Cheryl Allen

Personal information
- Born: 8 March 1972 (age 54) Greater Sudbury, Canada

Sport
- Sport: Track and field

Medal record
Representing Canada
Commonwealth Games
| Bronze medal – third place | 1990 Auckland | 4x400m relay |

= Cheryl Allen (sprinter) =

Canadian sprinter (born 1972)

Cheryl Allen (born 8 March 1972) is a Canadian retired sprinter who specialized in the 400 metres.

Allen had an illustrious junior career, winning the 1989 and 1991 Pan American Junior Championships. She also achieved the rare feat of competing in three World Junior Championships. She never reached the final of the 400 metres, neither in 1986, 1988 or 1990. In the 4 × 400 metres relay she finished fourth in 1986 and 1988 and did not reach the final in 1990. Her six event participations at the World Junior Championships were unmatched for many years.
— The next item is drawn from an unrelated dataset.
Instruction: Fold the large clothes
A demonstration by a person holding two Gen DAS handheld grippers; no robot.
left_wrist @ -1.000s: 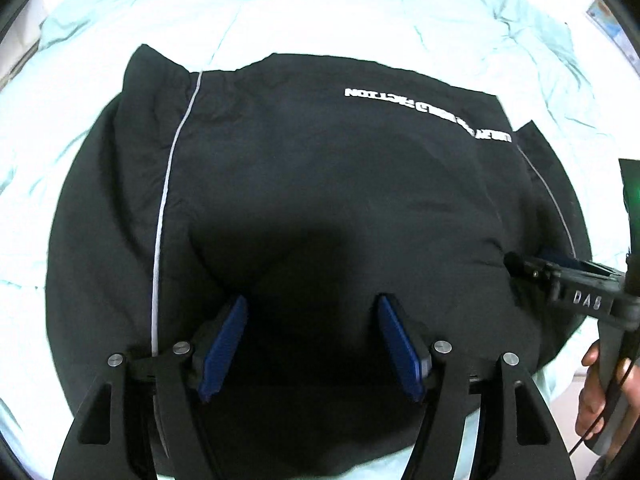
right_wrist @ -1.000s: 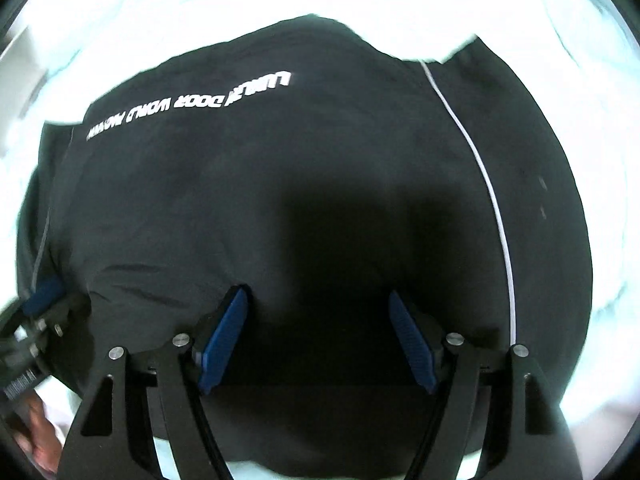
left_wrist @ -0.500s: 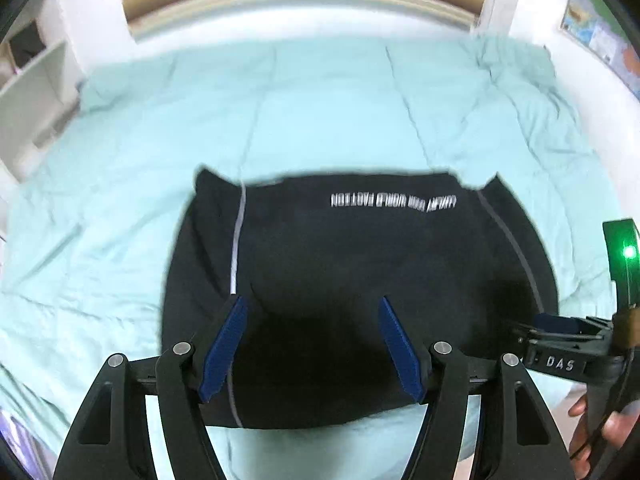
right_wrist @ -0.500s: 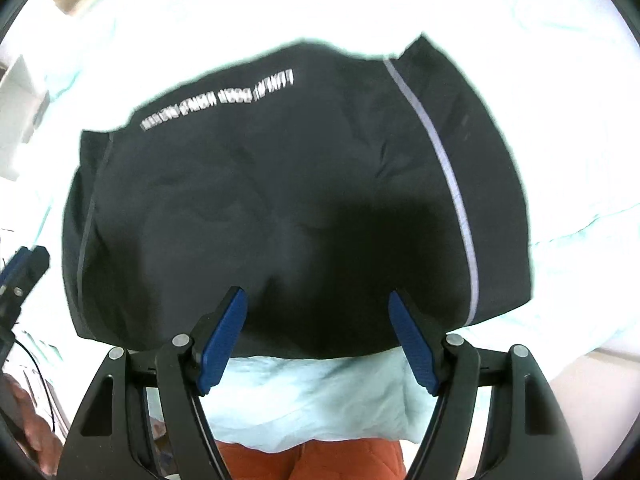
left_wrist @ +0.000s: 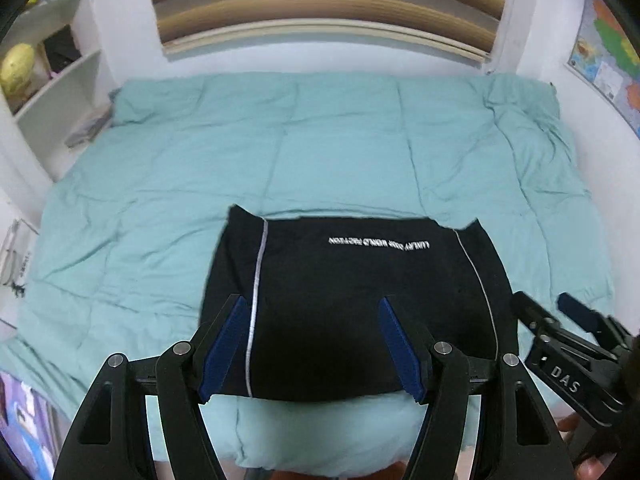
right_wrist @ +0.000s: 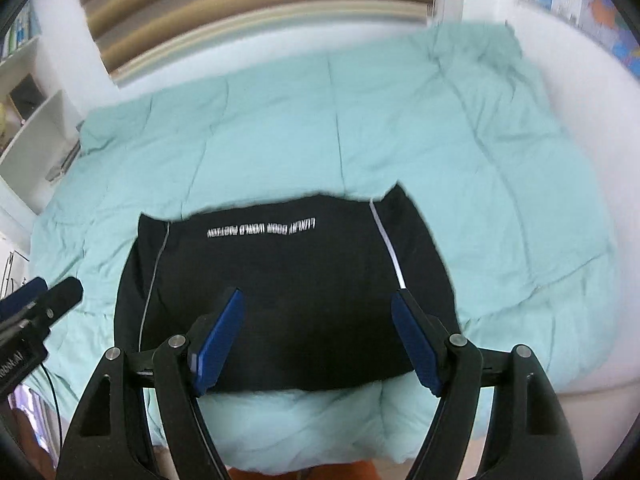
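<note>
A black garment [left_wrist: 352,300] with white piping and a line of white lettering lies folded into a flat rectangle near the front edge of the bed; it also shows in the right wrist view [right_wrist: 280,292]. My left gripper [left_wrist: 314,304] is open and empty, held above and in front of the garment's near edge. My right gripper [right_wrist: 318,298] is open and empty, also raised back from the garment. The right gripper shows at the right of the left wrist view [left_wrist: 552,312], and the left gripper at the left edge of the right wrist view [right_wrist: 44,290].
The teal quilt [left_wrist: 320,140] covers the whole bed. A white shelf unit [left_wrist: 44,64] stands at the left, a window blind [left_wrist: 320,0] at the back wall, a map [left_wrist: 604,64] on the right wall. The bed's front edge [left_wrist: 320,440] is just below the grippers.
Both grippers have pulled up and back from close over the garment. The whole bed and room have come into view. The garment lies still, both grippers stay open.
</note>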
Together with Rosey Edeh, France Gareau and Gail Harris she won a bronze medal in the 4 × 400 metres relay at the 1990 Commonwealth Games. Together with Rosey Edeh, Karen Clarke and Charmaine Crooks she finished sixth in the 4 × 400 metres relay at the 1991 World Championships. She also competed at the 400 metres, reaching the quarter-final.

Allen was later an All-American sprinter for the UNLV Rebels track and field team, finishing 5th in the 4 × 400 m relay at the 1994 NCAA Division I Indoor Track and Field Championships.